Segment Start: Data
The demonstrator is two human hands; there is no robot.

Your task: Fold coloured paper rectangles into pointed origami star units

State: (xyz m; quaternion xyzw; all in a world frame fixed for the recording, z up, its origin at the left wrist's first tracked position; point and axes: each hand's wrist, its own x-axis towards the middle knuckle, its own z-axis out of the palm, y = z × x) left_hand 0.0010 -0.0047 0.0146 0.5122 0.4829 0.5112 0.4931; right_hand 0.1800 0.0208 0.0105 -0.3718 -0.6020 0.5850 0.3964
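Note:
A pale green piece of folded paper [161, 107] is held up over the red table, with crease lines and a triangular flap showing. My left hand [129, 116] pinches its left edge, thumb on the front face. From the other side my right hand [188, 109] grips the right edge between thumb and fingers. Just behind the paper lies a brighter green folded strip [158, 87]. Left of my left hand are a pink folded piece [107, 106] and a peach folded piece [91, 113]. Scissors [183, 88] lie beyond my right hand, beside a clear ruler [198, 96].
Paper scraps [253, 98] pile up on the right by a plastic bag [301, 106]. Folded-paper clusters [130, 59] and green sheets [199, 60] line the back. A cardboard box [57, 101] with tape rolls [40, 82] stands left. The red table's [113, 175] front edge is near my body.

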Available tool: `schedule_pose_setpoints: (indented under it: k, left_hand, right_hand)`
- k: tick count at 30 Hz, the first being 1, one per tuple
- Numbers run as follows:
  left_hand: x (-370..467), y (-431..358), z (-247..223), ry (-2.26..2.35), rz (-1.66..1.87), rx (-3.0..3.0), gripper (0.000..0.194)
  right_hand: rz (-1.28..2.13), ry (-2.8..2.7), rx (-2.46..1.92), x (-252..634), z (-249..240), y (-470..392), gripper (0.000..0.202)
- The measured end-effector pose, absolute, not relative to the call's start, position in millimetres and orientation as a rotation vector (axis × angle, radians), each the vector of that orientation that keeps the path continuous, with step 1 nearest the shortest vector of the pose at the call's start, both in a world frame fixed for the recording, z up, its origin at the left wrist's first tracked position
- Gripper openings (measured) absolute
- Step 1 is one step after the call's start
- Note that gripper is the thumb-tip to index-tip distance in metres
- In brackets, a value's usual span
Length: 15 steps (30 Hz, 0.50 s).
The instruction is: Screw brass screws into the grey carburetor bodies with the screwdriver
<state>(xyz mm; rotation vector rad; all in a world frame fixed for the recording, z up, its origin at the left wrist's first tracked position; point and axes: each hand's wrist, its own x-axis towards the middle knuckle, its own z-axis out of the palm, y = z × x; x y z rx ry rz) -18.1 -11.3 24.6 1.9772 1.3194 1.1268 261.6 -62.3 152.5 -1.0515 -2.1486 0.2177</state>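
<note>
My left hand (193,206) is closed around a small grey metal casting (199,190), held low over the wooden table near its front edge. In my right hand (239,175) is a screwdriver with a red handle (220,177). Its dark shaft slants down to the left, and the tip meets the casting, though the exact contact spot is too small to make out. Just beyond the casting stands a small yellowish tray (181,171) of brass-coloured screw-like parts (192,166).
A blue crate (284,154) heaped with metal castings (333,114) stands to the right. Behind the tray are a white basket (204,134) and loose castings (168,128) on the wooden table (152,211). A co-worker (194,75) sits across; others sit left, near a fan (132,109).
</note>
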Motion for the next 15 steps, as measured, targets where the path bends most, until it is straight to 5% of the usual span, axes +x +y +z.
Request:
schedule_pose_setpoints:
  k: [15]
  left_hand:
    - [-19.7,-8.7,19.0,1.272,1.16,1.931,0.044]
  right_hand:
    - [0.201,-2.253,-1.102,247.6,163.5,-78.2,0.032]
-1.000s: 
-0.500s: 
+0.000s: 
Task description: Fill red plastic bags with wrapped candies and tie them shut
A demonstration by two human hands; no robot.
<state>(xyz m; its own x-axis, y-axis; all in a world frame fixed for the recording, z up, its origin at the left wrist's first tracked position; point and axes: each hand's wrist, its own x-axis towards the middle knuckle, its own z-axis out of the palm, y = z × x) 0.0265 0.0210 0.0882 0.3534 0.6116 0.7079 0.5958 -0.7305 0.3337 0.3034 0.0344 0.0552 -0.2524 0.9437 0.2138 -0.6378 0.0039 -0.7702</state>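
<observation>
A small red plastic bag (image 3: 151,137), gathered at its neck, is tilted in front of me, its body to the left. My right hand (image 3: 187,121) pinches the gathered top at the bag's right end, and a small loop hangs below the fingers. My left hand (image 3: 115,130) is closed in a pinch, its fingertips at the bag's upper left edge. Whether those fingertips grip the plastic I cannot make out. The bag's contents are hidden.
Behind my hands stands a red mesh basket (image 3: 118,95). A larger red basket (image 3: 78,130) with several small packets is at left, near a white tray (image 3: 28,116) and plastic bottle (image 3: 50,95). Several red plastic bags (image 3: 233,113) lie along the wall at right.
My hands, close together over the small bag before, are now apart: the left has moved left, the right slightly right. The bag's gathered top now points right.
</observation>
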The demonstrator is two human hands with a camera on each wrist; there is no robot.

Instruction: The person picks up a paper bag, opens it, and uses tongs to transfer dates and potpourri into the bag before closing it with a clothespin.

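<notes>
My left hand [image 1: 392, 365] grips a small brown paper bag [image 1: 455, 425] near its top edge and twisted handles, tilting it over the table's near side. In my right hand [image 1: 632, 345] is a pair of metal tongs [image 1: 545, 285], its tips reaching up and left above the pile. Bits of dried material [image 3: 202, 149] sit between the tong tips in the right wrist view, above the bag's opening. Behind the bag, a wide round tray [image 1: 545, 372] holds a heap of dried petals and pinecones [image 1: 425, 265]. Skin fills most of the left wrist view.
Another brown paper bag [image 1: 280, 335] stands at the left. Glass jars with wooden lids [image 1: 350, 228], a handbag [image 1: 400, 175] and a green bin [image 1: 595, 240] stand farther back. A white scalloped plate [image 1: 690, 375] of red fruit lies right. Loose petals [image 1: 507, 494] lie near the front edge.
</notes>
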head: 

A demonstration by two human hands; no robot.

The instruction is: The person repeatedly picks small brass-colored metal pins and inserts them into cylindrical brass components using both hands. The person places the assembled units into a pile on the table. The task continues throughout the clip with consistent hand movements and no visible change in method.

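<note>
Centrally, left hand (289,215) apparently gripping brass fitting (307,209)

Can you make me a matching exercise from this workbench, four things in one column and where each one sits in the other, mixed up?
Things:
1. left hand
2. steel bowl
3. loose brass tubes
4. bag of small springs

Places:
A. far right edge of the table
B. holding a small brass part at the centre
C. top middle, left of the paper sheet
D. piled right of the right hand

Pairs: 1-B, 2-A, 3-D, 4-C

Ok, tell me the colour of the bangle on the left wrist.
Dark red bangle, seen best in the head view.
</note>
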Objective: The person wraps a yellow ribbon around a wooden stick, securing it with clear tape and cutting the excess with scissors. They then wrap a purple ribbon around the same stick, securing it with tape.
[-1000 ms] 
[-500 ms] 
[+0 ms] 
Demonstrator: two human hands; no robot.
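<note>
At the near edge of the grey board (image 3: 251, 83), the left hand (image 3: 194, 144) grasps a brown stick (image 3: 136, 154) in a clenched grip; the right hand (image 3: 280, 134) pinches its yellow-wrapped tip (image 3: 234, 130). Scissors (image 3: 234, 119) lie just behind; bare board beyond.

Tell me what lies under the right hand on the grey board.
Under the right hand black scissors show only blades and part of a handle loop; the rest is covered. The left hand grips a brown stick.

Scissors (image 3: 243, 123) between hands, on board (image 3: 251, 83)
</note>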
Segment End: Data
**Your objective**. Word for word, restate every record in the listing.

**Written answer**.
The demonstrator is two human hands; there is no robot.

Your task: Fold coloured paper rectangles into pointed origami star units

State: (xyz m; quaternion xyzw; all in a world frame fixed for the recording, z up, its origin at the left wrist's first tracked position; point and axes: each hand's wrist, its own x-axis towards the middle knuckle, its own z-axis out of the palm, y = z × x) left_hand 0.0010 -0.0047 0.0146 0.5122 0.4829 0.5112 0.4931; right_hand 0.1800 0.0208 0.0105 -0.3718 -0.6020 0.5850 0.3964
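Note:
A pale green piece of folded paper [161, 107] is held up over the red table, with crease lines and a triangular flap showing. My left hand [129, 116] pinches its left edge, thumb on the front face. From the other side my right hand [188, 109] grips the right edge between thumb and fingers. Just behind the paper lies a brighter green folded strip [158, 87]. Left of my left hand are a pink folded piece [107, 106] and a peach folded piece [91, 113]. Scissors [183, 88] lie beyond my right hand, beside a clear ruler [198, 96].
Paper scraps [253, 98] pile up on the right by a plastic bag [301, 106]. Folded-paper clusters [130, 59] and green sheets [199, 60] line the back. A cardboard box [57, 101] with tape rolls [40, 82] stands left. The red table's [113, 175] front edge is near my body.
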
Available tool: `schedule_pose_setpoints: (indented under it: k, left_hand, right_hand)`
- k: tick count at 30 Hz, the first being 1, one per tuple
- Numbers run as follows:
  left_hand: x (-370..467), y (-431..358), z (-247..223), ry (-2.26..2.35), rz (-1.66..1.87), rx (-3.0..3.0), gripper (0.000..0.194)
  right_hand: rz (-1.28..2.13), ry (-2.8..2.7), rx (-2.46..1.92), x (-252..634), z (-249..240), y (-470..392), gripper (0.000..0.202)
- The measured end-effector pose, absolute, not relative to the call's start, position in millimetres and orientation as a rotation vector (axis × angle, radians), each the vector of that orientation that keeps the path continuous, with step 1 nearest the shortest vector of the pose at the call's start, both in a world frame fixed for the recording, z up, its origin at the left wrist's first tracked position
- Gripper openings (measured) absolute
- Step 1 is one step after the call's start
- Note that gripper is the thumb-tip to index-tip distance in metres
- In brackets, a value's usual span
Length: 15 steps (30 Hz, 0.50 s).
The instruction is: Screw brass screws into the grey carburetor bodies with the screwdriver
<state>(xyz mm; rotation vector rad; all in a world frame fixed for the recording, z up, its origin at the left wrist's first tracked position; point and axes: each hand's wrist, its own x-axis towards the middle knuckle, its own z-axis out of the palm, y = z × x; x y z rx ry rz) -18.1 -11.3 24.6 1.9772 1.3194 1.1268 261.6 -62.3 152.5 -1.0515 -2.1486 0.2177</state>
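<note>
My left hand (193,206) is closed around a small grey metal casting (199,190), held low over the wooden table near its front edge. In my right hand (239,175) is a screwdriver with a red handle (220,177). Its dark shaft slants down to the left, and the tip meets the casting, though the exact contact spot is too small to make out. Just beyond the casting stands a small yellowish tray (181,171) of brass-coloured screw-like parts (192,166).
A blue crate (284,154) heaped with metal castings (333,114) stands to the right. Behind the tray are a white basket (204,134) and loose castings (168,128) on the wooden table (152,211). A co-worker (194,75) sits across; others sit left, near a fan (132,109).
</note>
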Motion for the next 15 steps, as measured, targets where the path bends most, until it is straight to 5% of the usual span, axes +x +y +z.
Request:
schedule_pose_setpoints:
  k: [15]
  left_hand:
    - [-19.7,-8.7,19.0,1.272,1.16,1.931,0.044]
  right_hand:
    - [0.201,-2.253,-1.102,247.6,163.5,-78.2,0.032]
-1.000s: 
-0.500s: 
+0.000s: 
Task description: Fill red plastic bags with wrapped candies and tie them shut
A demonstration by two human hands; no robot.
<state>(xyz m; its own x-axis, y-axis; all in a world frame fixed for the recording, z up, its origin at the left wrist's first tracked position; point and axes: each hand's wrist, its own x-axis towards the middle knuckle, its own z-axis out of the palm, y = z × x) 0.0265 0.0210 0.0882 0.3534 0.6116 0.7079 0.5958 -0.7305 0.3337 0.3034 0.0344 0.0552 -0.2524 0.9437 0.2138 -0.6378 0.0039 -0.7702</state>
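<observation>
A small red plastic bag (image 3: 151,137), gathered at its neck, is tilted in front of me, its body to the left. My right hand (image 3: 187,121) pinches the gathered top at the bag's right end, and a small loop hangs below the fingers. My left hand (image 3: 115,130) is closed in a pinch, its fingertips at the bag's upper left edge. Whether those fingertips grip the plastic I cannot make out. The bag's contents are hidden.
Behind my hands stands a red mesh basket (image 3: 118,95). A larger red basket (image 3: 78,130) with several small packets is at left, near a white tray (image 3: 28,116) and plastic bottle (image 3: 50,95). Several red plastic bags (image 3: 233,113) lie along the wall at right.
My hands, close together over the small bag before, are now apart: the left has moved left, the right slightly right. The bag's gathered top now points right.
</observation>
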The demonstrator is two human hands with a camera on each wrist; there is no robot.

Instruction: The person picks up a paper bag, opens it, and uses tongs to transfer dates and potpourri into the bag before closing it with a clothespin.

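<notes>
My left hand [image 1: 392, 365] grips a small brown paper bag [image 1: 455, 425] near its top edge and twisted handles, tilting it over the table's near side. In my right hand [image 1: 632, 345] is a pair of metal tongs [image 1: 545, 285], its tips reaching up and left above the pile. Bits of dried material [image 3: 202, 149] sit between the tong tips in the right wrist view, above the bag's opening. Behind the bag, a wide round tray [image 1: 545, 372] holds a heap of dried petals and pinecones [image 1: 425, 265]. Skin fills most of the left wrist view.
Another brown paper bag [image 1: 280, 335] stands at the left. Glass jars with wooden lids [image 1: 350, 228], a handbag [image 1: 400, 175] and a green bin [image 1: 595, 240] stand farther back. A white scalloped plate [image 1: 690, 375] of red fruit lies right. Loose petals [image 1: 507, 494] lie near the front edge.
</notes>
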head: 

A demonstration by two human hands; no robot.

The instruction is: The person repeatedly picks small brass-colored metal pins and inserts them into cylindrical brass components using both hands. The person places the assembled units into a pile on the table. The task continues throughout the clip with consistent hand movements and no visible change in method.

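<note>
Centrally, left hand (289,215) apparently gripping brass fitting (307,209)

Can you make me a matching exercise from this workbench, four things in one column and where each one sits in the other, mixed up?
Things:
1. left hand
2. steel bowl
3. loose brass tubes
4. bag of small springs

Places:
A. far right edge of the table
B. holding a small brass part at the centre
C. top middle, left of the paper sheet
D. piled right of the right hand

Pairs: 1-B, 2-A, 3-D, 4-C

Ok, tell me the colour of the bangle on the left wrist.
Dark red bangle, seen best in the head view.
</note>
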Objective: The person wraps a yellow ribbon around a wooden stick, securing it with clear tape and cutting the excess with scissors. They then wrap a purple ribbon around the same stick, securing it with tape.
[-1000 ms] 
[-500 ms] 
[+0 ms] 
Demonstrator: two human hands; no robot.
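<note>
At the near edge of the grey board (image 3: 251, 83), the left hand (image 3: 194, 144) grasps a brown stick (image 3: 136, 154) in a clenched grip; the right hand (image 3: 280, 134) pinches its yellow-wrapped tip (image 3: 234, 130). Scissors (image 3: 234, 119) lie just behind; bare board beyond.

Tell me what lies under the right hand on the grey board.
Under the right hand black scissors show only blades and part of a handle loop; the rest is covered. The left hand grips a brown stick.

Scissors (image 3: 243, 123) between hands, on board (image 3: 251, 83)
</note>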

The exercise asks for nothing more.